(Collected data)

○ ○ ○ ○ ○

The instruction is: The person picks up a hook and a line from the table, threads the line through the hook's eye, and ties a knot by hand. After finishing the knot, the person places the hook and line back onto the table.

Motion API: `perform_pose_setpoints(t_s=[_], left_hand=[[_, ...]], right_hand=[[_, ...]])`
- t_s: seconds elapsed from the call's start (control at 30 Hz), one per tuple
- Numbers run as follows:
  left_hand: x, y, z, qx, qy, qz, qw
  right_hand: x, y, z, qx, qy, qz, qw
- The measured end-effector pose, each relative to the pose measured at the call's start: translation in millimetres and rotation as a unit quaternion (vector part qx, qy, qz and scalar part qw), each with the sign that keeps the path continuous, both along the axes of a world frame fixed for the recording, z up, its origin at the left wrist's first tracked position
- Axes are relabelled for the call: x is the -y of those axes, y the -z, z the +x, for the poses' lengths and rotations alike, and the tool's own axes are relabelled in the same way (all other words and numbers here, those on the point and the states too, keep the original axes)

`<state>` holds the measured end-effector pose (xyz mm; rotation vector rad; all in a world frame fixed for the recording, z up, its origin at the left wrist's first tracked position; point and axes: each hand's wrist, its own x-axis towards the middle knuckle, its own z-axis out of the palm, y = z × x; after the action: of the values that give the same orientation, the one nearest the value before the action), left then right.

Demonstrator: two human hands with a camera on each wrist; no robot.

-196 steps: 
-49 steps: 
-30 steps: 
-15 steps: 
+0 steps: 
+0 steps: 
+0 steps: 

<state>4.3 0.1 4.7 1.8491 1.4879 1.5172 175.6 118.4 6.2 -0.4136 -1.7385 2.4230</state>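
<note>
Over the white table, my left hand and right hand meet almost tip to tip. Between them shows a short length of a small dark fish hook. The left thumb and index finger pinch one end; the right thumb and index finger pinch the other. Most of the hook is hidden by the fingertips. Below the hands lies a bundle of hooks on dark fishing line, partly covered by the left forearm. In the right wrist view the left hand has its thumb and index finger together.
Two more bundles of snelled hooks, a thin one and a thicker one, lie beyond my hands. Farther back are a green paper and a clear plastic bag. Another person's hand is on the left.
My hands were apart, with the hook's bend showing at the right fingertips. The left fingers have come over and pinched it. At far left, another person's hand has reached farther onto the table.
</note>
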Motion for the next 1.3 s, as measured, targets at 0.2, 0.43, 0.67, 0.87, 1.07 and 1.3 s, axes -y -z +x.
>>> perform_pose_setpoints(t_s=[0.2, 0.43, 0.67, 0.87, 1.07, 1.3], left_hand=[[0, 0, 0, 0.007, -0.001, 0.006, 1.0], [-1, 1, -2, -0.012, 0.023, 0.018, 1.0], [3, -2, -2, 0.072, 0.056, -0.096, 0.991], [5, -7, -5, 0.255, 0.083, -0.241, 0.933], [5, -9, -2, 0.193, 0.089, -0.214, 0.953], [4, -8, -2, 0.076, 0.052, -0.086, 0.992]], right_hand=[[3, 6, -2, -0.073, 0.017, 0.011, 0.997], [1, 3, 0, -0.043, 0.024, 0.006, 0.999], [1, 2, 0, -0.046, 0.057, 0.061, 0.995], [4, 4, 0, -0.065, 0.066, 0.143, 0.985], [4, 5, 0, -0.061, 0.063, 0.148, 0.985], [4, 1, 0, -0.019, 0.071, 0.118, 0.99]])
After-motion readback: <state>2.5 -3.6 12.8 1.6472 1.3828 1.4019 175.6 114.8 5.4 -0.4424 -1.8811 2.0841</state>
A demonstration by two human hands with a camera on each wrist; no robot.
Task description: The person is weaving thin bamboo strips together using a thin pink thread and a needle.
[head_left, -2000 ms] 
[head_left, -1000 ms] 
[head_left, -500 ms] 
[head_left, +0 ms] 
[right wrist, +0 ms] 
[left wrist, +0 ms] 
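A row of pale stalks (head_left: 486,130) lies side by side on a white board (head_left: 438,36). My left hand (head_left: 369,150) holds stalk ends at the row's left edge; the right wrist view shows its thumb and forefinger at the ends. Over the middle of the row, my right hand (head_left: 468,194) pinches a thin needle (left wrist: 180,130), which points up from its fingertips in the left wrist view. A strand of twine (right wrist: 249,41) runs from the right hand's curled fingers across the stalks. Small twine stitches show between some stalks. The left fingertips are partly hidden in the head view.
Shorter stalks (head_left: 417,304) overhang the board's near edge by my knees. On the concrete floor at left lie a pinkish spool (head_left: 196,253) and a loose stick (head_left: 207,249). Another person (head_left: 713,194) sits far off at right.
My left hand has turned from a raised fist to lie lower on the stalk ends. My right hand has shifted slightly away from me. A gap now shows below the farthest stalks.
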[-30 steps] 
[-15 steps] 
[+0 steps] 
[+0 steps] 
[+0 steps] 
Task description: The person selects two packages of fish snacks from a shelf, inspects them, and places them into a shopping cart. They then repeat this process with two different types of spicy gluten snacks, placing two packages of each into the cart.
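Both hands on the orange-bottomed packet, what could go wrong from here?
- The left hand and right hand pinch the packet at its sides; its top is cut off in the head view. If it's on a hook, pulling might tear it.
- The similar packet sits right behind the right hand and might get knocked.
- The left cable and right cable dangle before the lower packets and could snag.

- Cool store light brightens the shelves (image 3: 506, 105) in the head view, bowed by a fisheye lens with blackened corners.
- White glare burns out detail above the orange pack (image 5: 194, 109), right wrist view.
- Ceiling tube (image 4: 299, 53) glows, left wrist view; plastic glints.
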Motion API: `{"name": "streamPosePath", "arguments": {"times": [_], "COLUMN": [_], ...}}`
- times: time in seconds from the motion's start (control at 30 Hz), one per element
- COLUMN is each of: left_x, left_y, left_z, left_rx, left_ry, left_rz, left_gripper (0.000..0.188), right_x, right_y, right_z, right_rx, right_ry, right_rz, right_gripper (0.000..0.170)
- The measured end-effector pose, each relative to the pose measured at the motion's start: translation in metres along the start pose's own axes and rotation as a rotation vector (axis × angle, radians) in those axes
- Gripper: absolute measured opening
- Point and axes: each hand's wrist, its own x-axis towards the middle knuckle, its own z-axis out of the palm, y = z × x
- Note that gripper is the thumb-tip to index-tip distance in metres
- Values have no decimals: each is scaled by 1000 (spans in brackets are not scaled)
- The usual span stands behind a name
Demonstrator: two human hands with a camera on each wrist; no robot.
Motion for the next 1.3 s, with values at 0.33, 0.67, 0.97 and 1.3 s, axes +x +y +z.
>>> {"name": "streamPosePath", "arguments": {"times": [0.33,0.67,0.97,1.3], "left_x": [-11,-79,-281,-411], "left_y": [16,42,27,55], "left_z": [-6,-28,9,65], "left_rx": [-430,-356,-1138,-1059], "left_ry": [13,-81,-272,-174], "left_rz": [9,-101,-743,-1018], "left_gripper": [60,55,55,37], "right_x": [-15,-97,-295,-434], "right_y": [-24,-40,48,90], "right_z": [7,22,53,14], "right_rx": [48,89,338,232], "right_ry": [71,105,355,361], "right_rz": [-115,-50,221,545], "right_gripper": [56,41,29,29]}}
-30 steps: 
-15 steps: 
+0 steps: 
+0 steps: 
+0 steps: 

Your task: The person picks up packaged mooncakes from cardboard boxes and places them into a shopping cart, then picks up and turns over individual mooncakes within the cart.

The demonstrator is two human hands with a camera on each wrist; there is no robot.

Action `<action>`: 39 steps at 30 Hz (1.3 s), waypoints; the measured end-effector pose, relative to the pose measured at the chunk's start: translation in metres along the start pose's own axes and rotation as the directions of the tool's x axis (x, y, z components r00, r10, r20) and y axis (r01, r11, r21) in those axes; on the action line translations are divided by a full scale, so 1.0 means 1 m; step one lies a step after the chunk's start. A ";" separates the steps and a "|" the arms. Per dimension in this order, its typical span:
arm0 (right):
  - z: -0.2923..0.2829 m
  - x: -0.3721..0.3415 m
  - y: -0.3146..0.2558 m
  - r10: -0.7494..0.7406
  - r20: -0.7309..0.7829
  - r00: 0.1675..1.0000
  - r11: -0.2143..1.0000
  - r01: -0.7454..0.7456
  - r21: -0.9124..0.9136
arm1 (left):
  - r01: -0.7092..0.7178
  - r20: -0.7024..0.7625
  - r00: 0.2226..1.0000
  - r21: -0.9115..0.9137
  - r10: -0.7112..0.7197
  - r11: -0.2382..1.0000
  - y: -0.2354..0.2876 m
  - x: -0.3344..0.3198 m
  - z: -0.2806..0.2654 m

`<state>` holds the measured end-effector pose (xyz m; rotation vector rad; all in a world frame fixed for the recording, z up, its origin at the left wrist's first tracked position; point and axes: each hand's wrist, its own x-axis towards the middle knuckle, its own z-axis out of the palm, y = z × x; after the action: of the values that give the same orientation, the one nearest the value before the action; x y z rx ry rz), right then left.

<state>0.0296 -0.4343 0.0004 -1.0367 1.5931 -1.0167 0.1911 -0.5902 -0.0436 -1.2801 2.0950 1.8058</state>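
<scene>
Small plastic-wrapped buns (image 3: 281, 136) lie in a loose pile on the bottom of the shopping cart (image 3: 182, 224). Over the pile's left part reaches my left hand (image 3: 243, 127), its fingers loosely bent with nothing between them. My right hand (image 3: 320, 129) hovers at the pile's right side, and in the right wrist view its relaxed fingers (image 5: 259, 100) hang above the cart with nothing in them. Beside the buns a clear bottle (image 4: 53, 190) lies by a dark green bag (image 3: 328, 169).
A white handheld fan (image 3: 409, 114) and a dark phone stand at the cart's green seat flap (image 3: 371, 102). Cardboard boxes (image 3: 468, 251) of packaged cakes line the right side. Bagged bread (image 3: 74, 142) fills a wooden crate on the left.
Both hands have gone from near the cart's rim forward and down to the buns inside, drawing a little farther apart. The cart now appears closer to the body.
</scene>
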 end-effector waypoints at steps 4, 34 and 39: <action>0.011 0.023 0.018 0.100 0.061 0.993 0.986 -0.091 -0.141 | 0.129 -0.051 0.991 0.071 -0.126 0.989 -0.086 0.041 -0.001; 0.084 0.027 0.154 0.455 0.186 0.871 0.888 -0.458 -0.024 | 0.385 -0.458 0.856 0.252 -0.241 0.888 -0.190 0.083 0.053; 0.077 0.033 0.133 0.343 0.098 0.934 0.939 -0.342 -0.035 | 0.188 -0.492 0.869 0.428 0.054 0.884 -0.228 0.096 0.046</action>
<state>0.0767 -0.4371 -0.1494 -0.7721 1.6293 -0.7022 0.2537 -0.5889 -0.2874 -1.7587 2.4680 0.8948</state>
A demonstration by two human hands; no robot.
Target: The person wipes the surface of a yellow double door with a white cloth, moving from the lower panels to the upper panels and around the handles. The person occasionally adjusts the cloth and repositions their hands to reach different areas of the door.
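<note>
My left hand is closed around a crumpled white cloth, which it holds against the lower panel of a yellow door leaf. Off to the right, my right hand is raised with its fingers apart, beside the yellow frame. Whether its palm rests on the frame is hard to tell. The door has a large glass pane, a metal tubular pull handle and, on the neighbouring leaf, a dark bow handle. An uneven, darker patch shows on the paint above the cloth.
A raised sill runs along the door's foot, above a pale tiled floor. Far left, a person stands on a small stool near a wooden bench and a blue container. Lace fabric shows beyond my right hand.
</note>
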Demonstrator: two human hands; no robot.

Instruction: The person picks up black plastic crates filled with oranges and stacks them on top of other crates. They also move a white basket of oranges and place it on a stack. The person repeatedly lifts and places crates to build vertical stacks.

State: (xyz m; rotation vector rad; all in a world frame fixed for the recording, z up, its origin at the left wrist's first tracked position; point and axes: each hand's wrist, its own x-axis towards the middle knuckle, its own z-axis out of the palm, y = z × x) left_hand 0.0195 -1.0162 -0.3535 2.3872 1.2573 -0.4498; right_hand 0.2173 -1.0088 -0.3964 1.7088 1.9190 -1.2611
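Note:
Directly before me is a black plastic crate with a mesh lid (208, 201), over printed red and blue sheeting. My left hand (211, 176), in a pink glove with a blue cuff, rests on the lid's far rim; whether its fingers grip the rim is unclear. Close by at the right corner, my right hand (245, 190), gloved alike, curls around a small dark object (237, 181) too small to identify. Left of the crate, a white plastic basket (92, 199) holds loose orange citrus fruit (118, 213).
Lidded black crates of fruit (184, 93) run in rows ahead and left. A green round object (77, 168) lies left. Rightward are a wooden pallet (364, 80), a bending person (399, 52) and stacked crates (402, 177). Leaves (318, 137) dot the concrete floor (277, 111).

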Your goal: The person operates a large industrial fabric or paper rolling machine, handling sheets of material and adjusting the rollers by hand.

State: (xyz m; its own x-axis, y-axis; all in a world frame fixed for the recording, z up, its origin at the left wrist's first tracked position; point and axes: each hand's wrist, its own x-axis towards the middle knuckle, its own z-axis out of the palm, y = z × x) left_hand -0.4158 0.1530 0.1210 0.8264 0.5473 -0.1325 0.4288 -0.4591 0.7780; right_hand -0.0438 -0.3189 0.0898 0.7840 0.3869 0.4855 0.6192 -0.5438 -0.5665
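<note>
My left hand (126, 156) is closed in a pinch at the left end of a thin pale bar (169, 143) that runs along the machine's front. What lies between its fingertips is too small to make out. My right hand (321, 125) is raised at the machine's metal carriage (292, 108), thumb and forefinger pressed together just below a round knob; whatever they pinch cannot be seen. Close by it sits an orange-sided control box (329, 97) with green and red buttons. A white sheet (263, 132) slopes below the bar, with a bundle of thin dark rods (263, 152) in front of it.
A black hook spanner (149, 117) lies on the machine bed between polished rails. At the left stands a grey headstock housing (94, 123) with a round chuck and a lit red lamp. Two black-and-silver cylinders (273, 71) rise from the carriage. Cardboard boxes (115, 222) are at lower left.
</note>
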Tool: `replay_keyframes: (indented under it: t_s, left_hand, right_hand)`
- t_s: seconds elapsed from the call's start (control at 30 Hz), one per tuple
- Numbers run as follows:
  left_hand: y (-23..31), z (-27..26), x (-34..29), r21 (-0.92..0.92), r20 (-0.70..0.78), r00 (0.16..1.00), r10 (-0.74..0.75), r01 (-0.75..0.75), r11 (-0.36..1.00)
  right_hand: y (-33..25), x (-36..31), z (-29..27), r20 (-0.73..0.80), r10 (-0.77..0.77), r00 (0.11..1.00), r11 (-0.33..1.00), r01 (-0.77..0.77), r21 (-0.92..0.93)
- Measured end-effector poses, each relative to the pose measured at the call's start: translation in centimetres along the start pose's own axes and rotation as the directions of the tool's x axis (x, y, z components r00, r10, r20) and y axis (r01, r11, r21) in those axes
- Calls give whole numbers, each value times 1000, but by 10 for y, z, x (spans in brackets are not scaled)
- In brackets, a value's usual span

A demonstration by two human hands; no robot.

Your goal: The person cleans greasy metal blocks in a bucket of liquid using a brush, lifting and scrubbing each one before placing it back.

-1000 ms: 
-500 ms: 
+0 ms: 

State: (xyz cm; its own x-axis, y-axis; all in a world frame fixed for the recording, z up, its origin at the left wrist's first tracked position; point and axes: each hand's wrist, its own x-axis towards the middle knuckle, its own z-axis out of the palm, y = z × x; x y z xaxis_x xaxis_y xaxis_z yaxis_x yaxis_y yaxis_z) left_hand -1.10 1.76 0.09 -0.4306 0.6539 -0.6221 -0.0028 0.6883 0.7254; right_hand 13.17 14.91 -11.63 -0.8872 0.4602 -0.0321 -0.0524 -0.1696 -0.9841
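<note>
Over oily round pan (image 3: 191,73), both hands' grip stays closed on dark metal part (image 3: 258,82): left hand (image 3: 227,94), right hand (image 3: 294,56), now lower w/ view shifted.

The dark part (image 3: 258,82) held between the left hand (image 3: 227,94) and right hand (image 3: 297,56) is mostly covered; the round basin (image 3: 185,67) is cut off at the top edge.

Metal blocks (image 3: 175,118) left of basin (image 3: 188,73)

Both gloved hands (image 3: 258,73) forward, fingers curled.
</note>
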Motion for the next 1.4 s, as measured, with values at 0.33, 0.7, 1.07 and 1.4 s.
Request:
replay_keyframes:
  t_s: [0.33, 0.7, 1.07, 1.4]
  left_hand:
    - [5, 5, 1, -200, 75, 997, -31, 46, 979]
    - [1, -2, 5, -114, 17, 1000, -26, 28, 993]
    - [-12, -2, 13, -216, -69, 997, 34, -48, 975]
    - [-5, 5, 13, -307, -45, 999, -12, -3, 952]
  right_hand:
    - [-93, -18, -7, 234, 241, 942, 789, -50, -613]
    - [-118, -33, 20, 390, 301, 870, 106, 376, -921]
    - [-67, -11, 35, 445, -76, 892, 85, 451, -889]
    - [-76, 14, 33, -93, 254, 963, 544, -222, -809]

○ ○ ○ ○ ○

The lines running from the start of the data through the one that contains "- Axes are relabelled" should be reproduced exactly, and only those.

#### TASK RESULT:
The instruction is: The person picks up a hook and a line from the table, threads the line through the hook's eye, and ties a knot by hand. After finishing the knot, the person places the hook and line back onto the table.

Motion API: `perform_pose_setpoints(t_s=[_], left_hand=[[_, ...]], right_hand=[[_, ...]])`
- t_s: seconds elapsed from the call's start (control at 30 Hz), one per tuple
- Numbers run as follows:
  left_hand: x, y, z, qx, qy, qz, qw
  right_hand: x, y, z, qx, qy, qz, qw
- The measured end-effector pose, each relative to the pose measured at the call's start: translation in millimetres and rotation as a unit quaternion (vector part qx, qy, qz and scalar part qw), each with the sign that keeps the path continuous, both along the axes of a world frame fixed for the recording, z up, its origin at the left wrist's first tracked position
- Axes are relabelled for the call: x is the -y of those axes, y the -z, z the +x, for the poses' lengths and rotations alike, and the tool's own axes are relabelled in the same way (all other words and numbers here, those on the point and the states too, keep the original axes)

The required answer is now complete.